— DATA SHOWN —
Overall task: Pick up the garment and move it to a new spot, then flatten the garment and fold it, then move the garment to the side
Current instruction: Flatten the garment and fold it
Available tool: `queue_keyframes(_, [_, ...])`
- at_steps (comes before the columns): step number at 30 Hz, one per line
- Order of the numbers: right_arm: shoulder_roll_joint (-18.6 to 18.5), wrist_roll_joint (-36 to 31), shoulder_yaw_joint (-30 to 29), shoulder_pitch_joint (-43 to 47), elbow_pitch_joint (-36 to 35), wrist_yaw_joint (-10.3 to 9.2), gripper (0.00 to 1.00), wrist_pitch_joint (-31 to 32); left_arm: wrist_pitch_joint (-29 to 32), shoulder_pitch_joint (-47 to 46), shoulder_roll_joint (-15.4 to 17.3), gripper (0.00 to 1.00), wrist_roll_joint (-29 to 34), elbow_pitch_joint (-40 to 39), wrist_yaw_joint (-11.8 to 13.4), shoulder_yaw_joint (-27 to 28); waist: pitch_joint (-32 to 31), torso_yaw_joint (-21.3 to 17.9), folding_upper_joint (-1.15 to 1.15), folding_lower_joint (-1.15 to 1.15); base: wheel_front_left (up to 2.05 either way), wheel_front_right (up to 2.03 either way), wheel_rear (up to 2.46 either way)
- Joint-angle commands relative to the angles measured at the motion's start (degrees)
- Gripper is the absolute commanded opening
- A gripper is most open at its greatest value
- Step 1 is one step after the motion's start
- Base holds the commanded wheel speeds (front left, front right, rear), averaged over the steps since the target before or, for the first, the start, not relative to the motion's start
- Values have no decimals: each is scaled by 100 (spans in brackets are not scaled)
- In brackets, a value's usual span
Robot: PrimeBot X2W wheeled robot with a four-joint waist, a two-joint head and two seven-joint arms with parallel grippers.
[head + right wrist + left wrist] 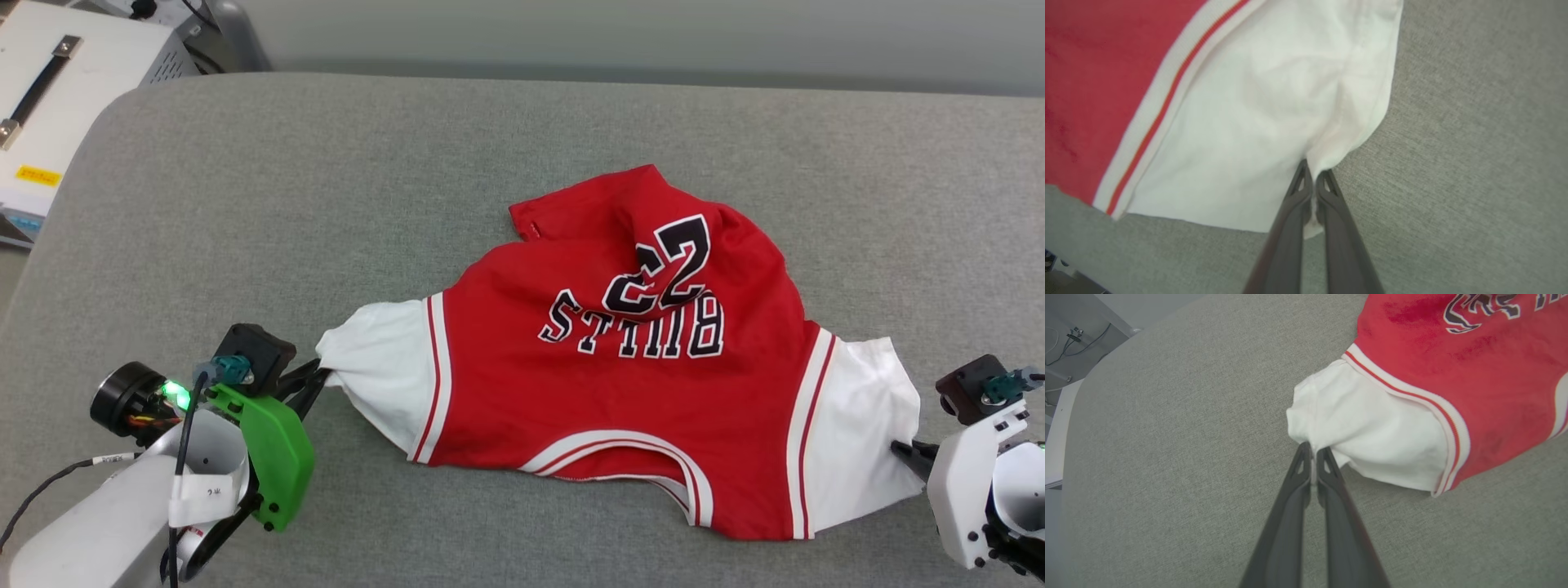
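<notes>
Garment (pixel 522 384) on grey pad (pixel 245 204), long axis sleeve-to-sleeve between the 2 finger pairs, collar toward robot, hem away. Left gripper (pixel 320 377) fingers clamped on 1 white sleeve tip, right gripper (pixel 904 452) fingers clamped on the other.

Soft cloth on a coarse weave, hard plastic at the edges.
We see the red and white cloth T-shirt (pixel 620 384) soft, matt and creased; the grey fabric-covered tabletop (pixel 326 180) is matt with a coarse woven grain; the dark long-fingered left claw (pixel 1313 448) and right claw (pixel 1314 169) look like smooth matt plastic; the green wrist cover (pixel 277 453) is faintly glossy plastic; the white box (pixel 73 90) looks smooth-painted.
</notes>
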Motion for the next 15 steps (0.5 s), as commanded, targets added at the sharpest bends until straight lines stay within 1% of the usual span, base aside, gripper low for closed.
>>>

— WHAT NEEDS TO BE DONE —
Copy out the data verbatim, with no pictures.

— TASK ANSWER —
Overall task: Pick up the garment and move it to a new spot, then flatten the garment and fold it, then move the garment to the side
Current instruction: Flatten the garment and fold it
Available tool: `queue_keyframes(_, [_, ...])`
- at_steps (comes before the columns): step number at 30 Hz, one per line
- Order of the numbers: right_arm: shoulder_roll_joint (-18.6 to 18.5), wrist_roll_joint (-36 to 31), shoulder_yaw_joint (-30 to 29), shoulder_pitch_joint (-43 to 47), elbow_pitch_joint (-36 to 35), wrist_yaw_joint (-10.3 to 9.2), gripper (0.00 to 1.00), wrist_pitch_joint (-31 to 32); left_arm: wrist_pitch_joint (-29 to 32), shoulder_pitch_joint (-47 to 46), shoulder_roll_joint (-15.4 to 17.3), gripper (0.00 to 1.00), wrist_roll_joint (-29 to 34), elbow_pitch_joint (-40 to 39), wrist_yaw_joint (-11.8 to 13.4), shoulder_yaw_joint (-27 to 28); waist: pitch_joint (-32 to 31), torso_yaw_joint (-21.3 to 17.9), folding_upper_joint (-1.15 to 1.15), folding_lower_joint (-1.15 to 1.15); base: wheel_front_left (up to 2.05 either way), wheel_front_right (up to 2.03 either way), wheel_rear (up to 2.46 either way)
- Joint-angle commands relative to the angles measured at the motion's start (degrees)
- Gripper is the absolute commanded opening
- A gripper is most open at its greatest value
- Step 1 is one step after the motion's start
- Base holds the commanded wheel speeds (front left, front right, rear), averaged over the steps since the target before or, for the first, the start, not relative to the motion's start
- Values have no decimals: each is scaled by 100 (spans in brackets are not scaled)
- In brackets, a value's usual span
Robot: PrimeBot X2W wheeled robot with a four-joint waist, a two-joint head and two seven-joint arms with parallel grippers.
[head + right wrist + left wrist] 
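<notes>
Garment (pixel 522 384) on grey pad (pixel 245 204), long axis sleeve-to-sleeve between the 2 finger pairs, collar toward robot, hem away. Left gripper (pixel 320 377) fingers clamped on 1 white sleeve tip, right gripper (pixel 904 452) fingers clamped on the other.

Soft cloth on a coarse weave, hard plastic at the edges.
We see the red and white cloth T-shirt (pixel 620 384) soft, matt and creased; the grey fabric-covered tabletop (pixel 326 180) is matt with a coarse woven grain; the dark long-fingered left claw (pixel 1313 448) and right claw (pixel 1314 169) look like smooth matt plastic; the green wrist cover (pixel 277 453) is faintly glossy plastic; the white box (pixel 73 90) looks smooth-painted.
</notes>
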Motion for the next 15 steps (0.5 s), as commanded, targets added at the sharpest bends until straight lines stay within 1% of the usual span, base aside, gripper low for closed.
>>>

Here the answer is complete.